The good news is that they all went on to bigger and better things from what I was told. Two of them the reader has possibly heard of by name and the other two, well the reader has definitely heard them, as both became first call session players in Nashville from what I understand.

A Few Extra Pointers and Le Fin

The moral of the story is don't come over gunned for the gig. With this being the era of the lunchbox amp, and some rather toneful, affordable units out there along with decent 1x12" and 2x12" cabs for guitar and similar 1x12" and 2x10" bass cabs, there is no reason to bring the fire breathing monsters to these small venues.

If that's all one has, there are some attenuators out there that can be had for a couple of hundred bucks. I know attenuators are a controversial subject, but the trick is to not run your amp full bore. Just dial it up enough to get a passably decent tone and drive the front end with a pedal. The attenuator will keep your stage volume manageable.

Some FOH folks will even give you tips on getting a decent tone with a pedal and your current rig with no attenuator. It's to their benefit to do so if you think about it. Same goes for the elaborate drum kits and the multiple stands of keyboards. A four or five piece kit with a crash and ride is more than enough. One 88 key or even a 61 key should be adequate for a small club gig.

If the FOH person asks you to turn it down, just suck it up and do it. It's really to your benefit. They aren't part of some neopuritanical conspiracy that's infiltrated the local music scene and are hell-bent on keeping anyone from having some R&R fun. Really. They want to deliver the best mix possible and 120 dB stage volumes really interfere with that kind of thing. If you can't hear yourself or a bandmate, they can always dial what you need up in the monitors.

If you use wireless, In-the-Ear Monitors, let the FOH person know way in advance. Most have encountered them before and know how to integrate your system into their board. The only exception is if one is playing a bar in some place like Battle Mountain, Nevada (If one is traversing the state of Nevada on Interstate 80, it is the small town that has the town initials emblazoned on a small mountain next to the town in the huge white letters "BM" and it's visible for miles...I bet they have an abundance of restrooms there too) or the bar has a board that was new when Bush was President...I'm referring to George H.W. and not George W.
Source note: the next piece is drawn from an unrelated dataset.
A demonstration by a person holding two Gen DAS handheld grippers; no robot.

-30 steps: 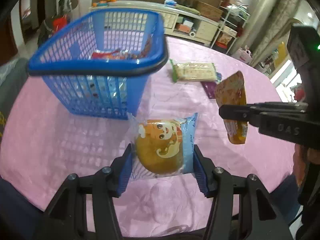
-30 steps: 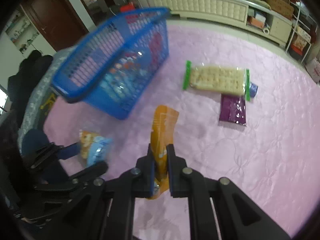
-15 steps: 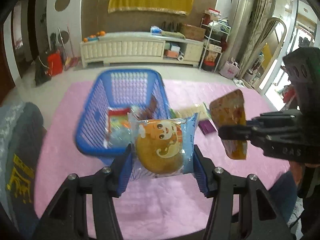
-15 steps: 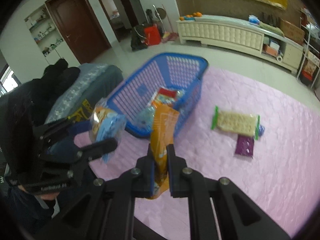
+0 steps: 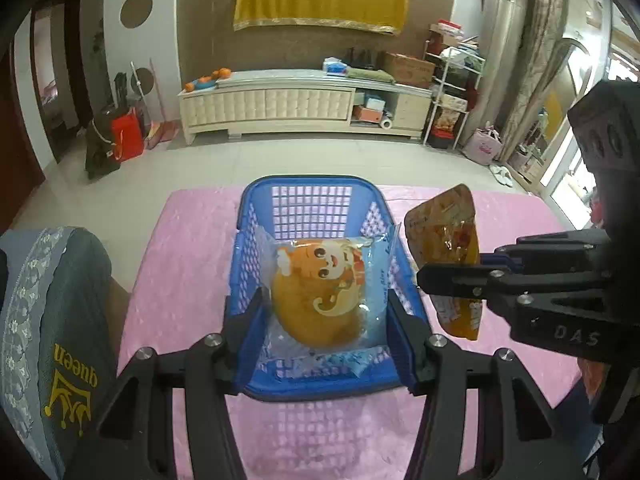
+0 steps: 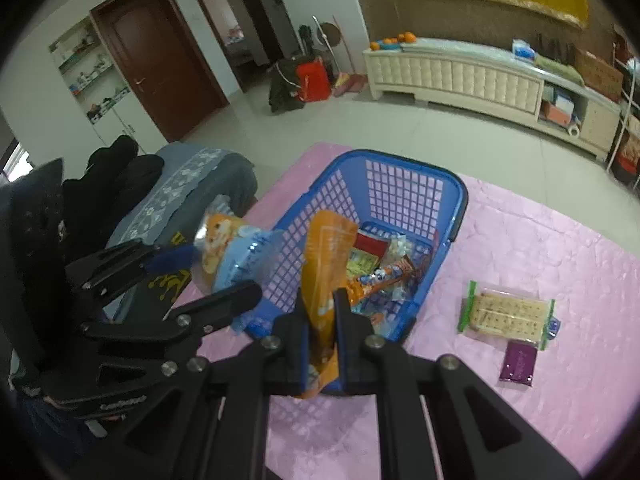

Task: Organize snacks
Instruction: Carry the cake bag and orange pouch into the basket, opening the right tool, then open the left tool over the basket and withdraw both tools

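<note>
A blue mesh basket [image 5: 308,181] stands on the pink-covered table, with several snack packets [image 6: 380,264] lying in it. My left gripper [image 5: 326,312] is shut on a bun packet [image 5: 320,300], a clear and blue wrapper with a cartoon face, held above the basket's near half. Just to its right, my right gripper [image 5: 452,276] is shut on an upright orange pouch [image 5: 444,232] beside the basket's right wall. In the right wrist view that gripper [image 6: 320,312] pinches the orange pouch [image 6: 328,248] over the basket [image 6: 400,160], with the left gripper [image 6: 216,272] and bun packet [image 6: 228,248] at its left.
A cracker packet [image 6: 508,314] with green ends and a small purple packet [image 6: 518,362] lie on the pink cloth [image 6: 540,248] right of the basket. A chair back with a grey cover [image 5: 52,320] stands at the table's left edge. Floor and a long white cabinet lie beyond.
Both grippers have risen and moved toward the basket with their packets. The basket, seen from the side and ahead a second ago, now lies beneath the bun packet and orange pouch.
</note>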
Any special needs should be brought to the FOH person's attention well before the first downbeat. Be courteous. Be kind and accommodating and show your gratitude. Offer to help. The person behind the board can break your show if they are annoyed or downright pissed off with you.

I'm not talking about having to chap one's lips on their rear end. I'm just talking about the basic courtesies that one should utilize in everyday life. Remember, if you're playing in this small bar or club, it's either that you're starting out or it's because you're a has-been going down in flames or trying to resurrect a dead career. In any of those cases, leave the ego and diva attitudes at home.

You don't have the ability to cash the checks that those obnoxious qualities tend to write when you're working with others. Besides, why write them in the first place. I bet you put your trousers on just like everyone else.

Humility and courtesy go a long way to getting what most desire in this world. If you don't believe me, do a little research on the late Riley B. King, aka BB King. In the meantime, make friends and not enemies and be sure the FOH person at the venue is near the top of your list.